◆ What is expected
After reading the data below, copy out every line that contains the word "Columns".

◆ Dataset records
━━━━━━━━━━━━━━━━
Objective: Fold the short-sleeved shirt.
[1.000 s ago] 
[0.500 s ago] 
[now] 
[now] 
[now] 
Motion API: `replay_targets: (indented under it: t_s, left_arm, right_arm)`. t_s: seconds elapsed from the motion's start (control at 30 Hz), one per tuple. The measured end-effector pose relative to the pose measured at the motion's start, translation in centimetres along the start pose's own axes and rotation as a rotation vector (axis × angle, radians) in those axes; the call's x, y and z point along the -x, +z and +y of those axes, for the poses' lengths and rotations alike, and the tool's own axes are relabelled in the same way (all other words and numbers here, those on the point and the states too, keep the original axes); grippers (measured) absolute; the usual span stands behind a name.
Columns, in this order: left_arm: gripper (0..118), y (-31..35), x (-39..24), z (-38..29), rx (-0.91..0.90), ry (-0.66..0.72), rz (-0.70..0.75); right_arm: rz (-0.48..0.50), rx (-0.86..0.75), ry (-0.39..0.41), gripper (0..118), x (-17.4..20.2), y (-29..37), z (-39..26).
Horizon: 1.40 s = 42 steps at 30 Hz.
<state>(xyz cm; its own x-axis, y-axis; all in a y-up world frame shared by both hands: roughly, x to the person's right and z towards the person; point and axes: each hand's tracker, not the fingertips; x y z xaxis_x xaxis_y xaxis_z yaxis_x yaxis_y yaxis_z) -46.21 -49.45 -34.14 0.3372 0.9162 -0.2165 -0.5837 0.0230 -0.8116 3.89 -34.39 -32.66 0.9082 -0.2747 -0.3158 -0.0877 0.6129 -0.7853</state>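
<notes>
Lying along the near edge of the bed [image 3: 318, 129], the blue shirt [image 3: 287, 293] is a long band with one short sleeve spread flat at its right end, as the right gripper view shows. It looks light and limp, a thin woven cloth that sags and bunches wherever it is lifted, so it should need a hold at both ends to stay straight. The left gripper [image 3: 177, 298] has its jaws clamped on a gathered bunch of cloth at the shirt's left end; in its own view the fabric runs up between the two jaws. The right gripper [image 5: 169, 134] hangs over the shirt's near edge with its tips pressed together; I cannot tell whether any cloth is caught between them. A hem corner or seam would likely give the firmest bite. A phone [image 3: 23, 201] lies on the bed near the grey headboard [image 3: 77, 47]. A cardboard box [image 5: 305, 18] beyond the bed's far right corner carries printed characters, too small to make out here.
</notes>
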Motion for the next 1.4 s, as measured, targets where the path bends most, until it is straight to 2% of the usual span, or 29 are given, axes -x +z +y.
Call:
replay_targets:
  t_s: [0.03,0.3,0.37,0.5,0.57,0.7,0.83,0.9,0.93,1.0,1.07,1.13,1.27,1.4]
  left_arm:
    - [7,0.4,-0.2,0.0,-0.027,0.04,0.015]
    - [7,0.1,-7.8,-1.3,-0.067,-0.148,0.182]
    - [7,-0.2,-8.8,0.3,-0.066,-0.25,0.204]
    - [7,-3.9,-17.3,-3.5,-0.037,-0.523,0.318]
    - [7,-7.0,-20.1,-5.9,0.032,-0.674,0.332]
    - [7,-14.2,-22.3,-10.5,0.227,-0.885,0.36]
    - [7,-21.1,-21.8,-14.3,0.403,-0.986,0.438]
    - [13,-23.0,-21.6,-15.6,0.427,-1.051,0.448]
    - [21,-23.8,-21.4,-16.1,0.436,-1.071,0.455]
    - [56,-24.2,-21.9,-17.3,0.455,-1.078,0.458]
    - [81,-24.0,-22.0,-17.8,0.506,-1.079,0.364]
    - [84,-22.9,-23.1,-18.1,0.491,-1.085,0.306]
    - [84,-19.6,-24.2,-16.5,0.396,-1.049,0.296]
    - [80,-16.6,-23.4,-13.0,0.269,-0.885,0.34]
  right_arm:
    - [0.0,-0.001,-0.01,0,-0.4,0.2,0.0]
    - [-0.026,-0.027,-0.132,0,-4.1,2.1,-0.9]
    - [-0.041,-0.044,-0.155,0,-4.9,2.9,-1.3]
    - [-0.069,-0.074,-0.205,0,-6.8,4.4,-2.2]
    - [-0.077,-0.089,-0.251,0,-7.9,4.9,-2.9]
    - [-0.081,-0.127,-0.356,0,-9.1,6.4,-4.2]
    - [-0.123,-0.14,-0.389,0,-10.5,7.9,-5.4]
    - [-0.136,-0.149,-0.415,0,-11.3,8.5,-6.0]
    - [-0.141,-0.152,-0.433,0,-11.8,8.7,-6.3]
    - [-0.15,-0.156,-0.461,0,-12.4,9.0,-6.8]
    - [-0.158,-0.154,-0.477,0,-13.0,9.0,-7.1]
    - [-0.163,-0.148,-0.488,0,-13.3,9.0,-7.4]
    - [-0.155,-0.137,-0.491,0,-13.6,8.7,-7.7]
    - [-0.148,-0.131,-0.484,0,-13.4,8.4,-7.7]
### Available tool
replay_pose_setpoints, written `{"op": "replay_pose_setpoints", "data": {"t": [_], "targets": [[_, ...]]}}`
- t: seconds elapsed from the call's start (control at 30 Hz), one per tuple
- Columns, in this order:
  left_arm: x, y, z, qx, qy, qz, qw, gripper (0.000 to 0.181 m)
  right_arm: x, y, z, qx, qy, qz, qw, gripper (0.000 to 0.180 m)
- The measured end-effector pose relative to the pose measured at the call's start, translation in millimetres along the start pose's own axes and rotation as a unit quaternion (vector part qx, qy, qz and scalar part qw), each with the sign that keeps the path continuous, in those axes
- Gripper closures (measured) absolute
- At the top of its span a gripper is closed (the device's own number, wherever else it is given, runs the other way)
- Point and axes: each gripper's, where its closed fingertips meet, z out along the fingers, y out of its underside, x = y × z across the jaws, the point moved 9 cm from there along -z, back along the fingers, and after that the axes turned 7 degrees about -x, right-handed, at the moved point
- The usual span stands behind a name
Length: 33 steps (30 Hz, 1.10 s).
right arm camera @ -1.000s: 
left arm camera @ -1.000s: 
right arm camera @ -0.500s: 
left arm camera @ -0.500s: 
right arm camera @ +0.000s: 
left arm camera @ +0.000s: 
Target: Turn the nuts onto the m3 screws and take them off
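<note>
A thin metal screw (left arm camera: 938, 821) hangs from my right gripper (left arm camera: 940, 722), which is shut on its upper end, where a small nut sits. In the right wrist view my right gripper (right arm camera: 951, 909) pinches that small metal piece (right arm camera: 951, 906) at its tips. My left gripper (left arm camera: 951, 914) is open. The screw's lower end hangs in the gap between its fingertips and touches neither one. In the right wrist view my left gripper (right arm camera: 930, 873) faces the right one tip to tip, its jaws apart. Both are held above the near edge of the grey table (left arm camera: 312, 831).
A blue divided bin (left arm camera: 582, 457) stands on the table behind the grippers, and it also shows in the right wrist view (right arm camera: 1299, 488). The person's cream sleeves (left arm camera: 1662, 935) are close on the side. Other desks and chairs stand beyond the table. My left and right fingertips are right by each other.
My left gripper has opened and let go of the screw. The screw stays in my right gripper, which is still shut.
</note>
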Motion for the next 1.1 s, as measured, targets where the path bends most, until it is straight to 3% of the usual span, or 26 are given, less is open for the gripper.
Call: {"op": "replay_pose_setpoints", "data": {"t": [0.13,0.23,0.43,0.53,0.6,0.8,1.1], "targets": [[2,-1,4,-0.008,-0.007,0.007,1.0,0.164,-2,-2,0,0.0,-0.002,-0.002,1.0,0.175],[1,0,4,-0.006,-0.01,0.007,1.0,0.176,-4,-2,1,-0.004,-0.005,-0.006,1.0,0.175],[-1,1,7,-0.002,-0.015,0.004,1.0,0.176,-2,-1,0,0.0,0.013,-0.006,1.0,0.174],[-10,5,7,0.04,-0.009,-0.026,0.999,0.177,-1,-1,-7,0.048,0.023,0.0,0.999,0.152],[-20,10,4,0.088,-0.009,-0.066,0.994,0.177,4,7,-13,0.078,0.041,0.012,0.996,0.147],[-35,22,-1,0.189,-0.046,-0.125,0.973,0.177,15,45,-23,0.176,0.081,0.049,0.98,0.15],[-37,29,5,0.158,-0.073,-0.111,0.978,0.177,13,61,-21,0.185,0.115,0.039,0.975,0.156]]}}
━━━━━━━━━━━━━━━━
◆ Final answer
Columns, in this order: left_arm: gripper (0..118), y (-31..35), x (-39..24), z (-38..29), rx (-0.91..0.90), ry (-0.66..0.72), rz (-0.70..0.75); right_arm: rz (-0.48..0.50), rx (-0.86..0.75), ry (-0.39..0.41), gripper (0..118), x (-17.4..20.2), y (-29..37), z (-39..26).
- Columns, in this order:

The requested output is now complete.